Phuket's Big Puzzle: Where Are The Boatpeople?

Tuesday, March 9, 2010
UPDATE

LOCAL contacts confirmed today that two Thai Navy vessels were moored off Raya, a popular dive destination a short speedboat trip from Phuket. A third Navy vessel was said to have an unidentified boat in tow.

News Analysis

ROHINGYA boatpeople were said to be close to Phuket last night, spotted in a vessel near Raya island, a popular diving daytrip destination for tourists.

About 60 people had sought rice and help from a fisherman, a radio report said. Could the Navy come to intercede?

Then, after one radio message from a local villager, the code of silence descended.

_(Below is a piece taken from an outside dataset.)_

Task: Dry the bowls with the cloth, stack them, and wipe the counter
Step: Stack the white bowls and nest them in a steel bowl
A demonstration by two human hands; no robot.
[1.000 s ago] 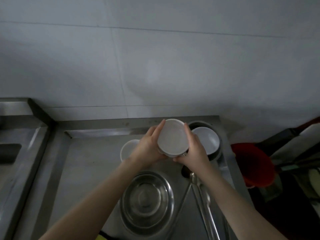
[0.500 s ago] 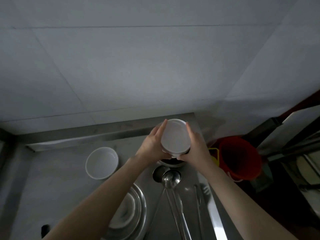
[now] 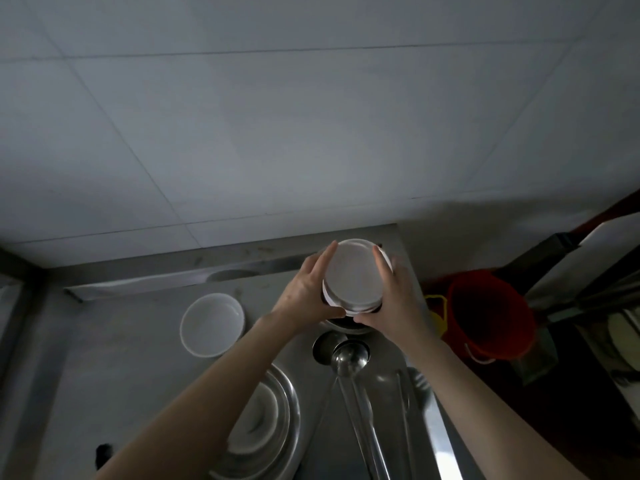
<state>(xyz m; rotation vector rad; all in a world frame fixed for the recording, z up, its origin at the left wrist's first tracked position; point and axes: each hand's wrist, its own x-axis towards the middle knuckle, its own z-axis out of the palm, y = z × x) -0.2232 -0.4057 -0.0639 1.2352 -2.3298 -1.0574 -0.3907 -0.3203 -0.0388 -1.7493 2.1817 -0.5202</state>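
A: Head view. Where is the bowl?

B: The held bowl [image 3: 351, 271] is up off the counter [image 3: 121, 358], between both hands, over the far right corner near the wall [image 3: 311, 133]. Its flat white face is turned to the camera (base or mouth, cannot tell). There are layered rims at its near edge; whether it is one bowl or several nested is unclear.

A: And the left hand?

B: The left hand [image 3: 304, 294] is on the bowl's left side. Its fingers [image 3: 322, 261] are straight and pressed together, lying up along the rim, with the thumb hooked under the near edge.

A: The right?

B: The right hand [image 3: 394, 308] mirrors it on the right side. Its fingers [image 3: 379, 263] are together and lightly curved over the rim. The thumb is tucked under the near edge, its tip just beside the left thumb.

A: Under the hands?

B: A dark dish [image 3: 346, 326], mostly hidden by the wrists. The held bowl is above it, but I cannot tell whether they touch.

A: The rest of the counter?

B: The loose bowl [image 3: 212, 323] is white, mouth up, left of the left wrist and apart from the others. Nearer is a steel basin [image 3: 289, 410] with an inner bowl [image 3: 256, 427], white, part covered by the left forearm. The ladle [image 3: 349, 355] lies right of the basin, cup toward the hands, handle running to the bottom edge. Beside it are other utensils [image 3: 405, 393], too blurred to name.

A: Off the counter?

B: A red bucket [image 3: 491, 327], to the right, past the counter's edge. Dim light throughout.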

Phuketwan prepared to make a boat trip to greet the Rohingya, but officials would neither confirm nor deny the presence of would-be refugees.

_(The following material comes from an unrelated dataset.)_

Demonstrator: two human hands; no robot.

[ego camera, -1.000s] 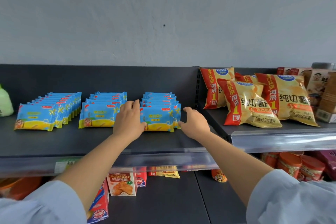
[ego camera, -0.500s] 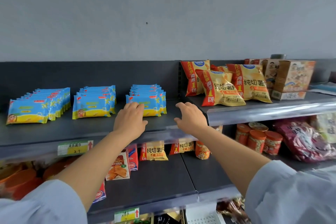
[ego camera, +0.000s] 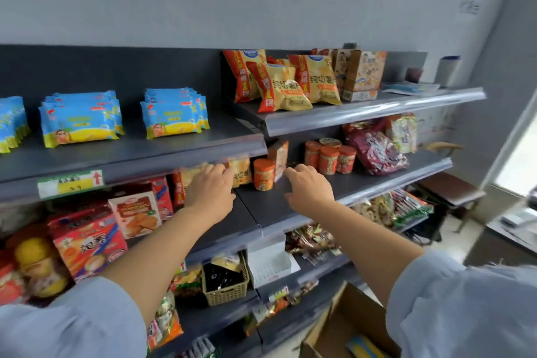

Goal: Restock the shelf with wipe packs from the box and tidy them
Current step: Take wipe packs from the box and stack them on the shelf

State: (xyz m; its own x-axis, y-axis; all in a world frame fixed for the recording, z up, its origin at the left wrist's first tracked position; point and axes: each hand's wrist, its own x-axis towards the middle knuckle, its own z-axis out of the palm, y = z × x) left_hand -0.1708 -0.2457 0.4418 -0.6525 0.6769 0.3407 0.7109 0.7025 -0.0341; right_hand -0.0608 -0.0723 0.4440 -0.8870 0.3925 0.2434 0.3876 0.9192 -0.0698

Four Rohingya vessels from Burma or Bangladesh are said to be at sea now, destinations uncertain.

It is to be hoped they do not fall into the hands of the Thai military, because the policy of secrecy means their fate could remain unknown.

Since Phuketwan and the South China Morning Post newspaper in Hong Kong broke the news last year that Thailand was greeting would-be refugees with detention on a secret island off Ranong and ''pushbacks'' in open sea, leading to the deaths of hundreds, further Thai military action has been veiled in secrecy.

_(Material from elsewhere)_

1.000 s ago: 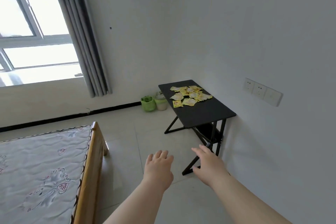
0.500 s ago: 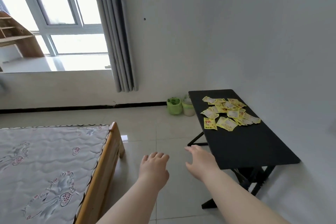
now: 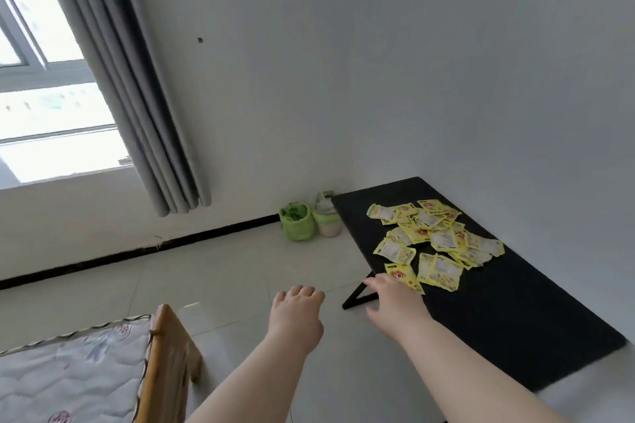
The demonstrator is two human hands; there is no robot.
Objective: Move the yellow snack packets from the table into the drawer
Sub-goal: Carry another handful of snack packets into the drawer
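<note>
Two empty hands (fingers spread): left hand (image 3: 298,314), right hand (image 3: 395,307), many yellow packets (image 3: 434,239), table (image 3: 508,319)

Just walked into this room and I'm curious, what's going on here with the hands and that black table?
A person is reaching both bare hands toward a black table against the wall. A pile of yellow snack packets lies spread on it. The right hand is open at the table's near edge beside the nearest packet; whether it touches is unclear. The left hand hangs over the floor, holding nothing. No drawer is in view.
</note>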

This year the Associated Press, the New York Times and TIME magazine have thoroughly reported the persecution of the Rohingya at the hands of Bangladesh and Burma.

For many of the thousands of Rohingya, deprived of basic consideration and unrecognised as citizens in either country, ''the choice is between a crocodile and a snake,'' as one refugee told the Huffington Post.

What does that make Thailand, where far less attention is being paid to alarming breaches of human rights amid continuing secrecy and lack of proper scrutiny?

In Thailand, a boatload of Rohingya survivors has now been kept in detention for 13 months, at first in horrific conditions, with two deaths in custody.

The fate of the perpetual detainees still remains so disconcerting to them that the survivors reportedly went on hunger strike last week.

Last year's alarming treatment of the Rohingya brought international scrutiny. In pursuing Phuketwan's scoop, CNN correspondent Dan Rivers and his producers won the prestigious George Polk Award for television reporting for ''documenting abuses against Rohingya refugees by military forces in Thailand.''

This year, reporting on Rohingya and the military forces in Thailand is much tougher.

While Rivers extracted an admission from Thai PM Abhisit Vejjajiva that the ''pushbacks'' had taken place, no punishment was ever meted out to those who ordered the shocking rights abuses.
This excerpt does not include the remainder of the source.